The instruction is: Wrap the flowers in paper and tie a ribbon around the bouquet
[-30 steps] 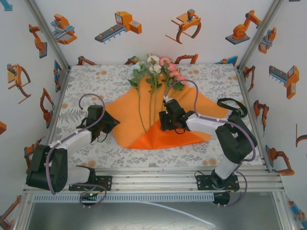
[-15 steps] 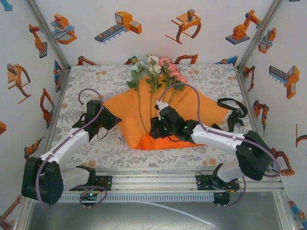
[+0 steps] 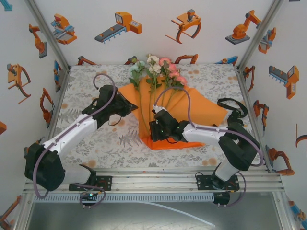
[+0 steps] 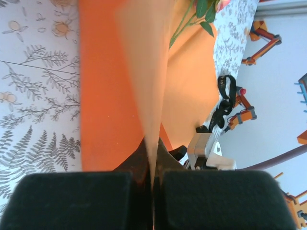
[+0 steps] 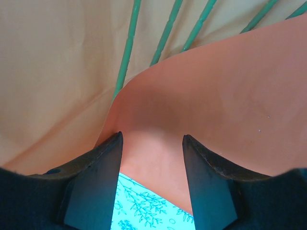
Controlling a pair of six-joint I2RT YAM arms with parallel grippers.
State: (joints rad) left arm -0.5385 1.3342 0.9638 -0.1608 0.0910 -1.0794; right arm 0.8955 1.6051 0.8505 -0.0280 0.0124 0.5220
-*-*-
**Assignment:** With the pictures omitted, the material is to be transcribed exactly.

**Your response:**
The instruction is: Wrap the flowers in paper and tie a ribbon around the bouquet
[-30 steps] 
[-15 steps] 
[+0 steps] 
[+0 steps] 
[+0 steps] 
Controlling a pair of six-joint I2RT YAM arms with parallel grippers.
State: (joints rad) left arm -0.5385 1.3342 0.9638 -0.1608 0.0910 -1.0794; right arm 0.8955 1.6051 0.8505 -0.0280 0.0124 0.5220

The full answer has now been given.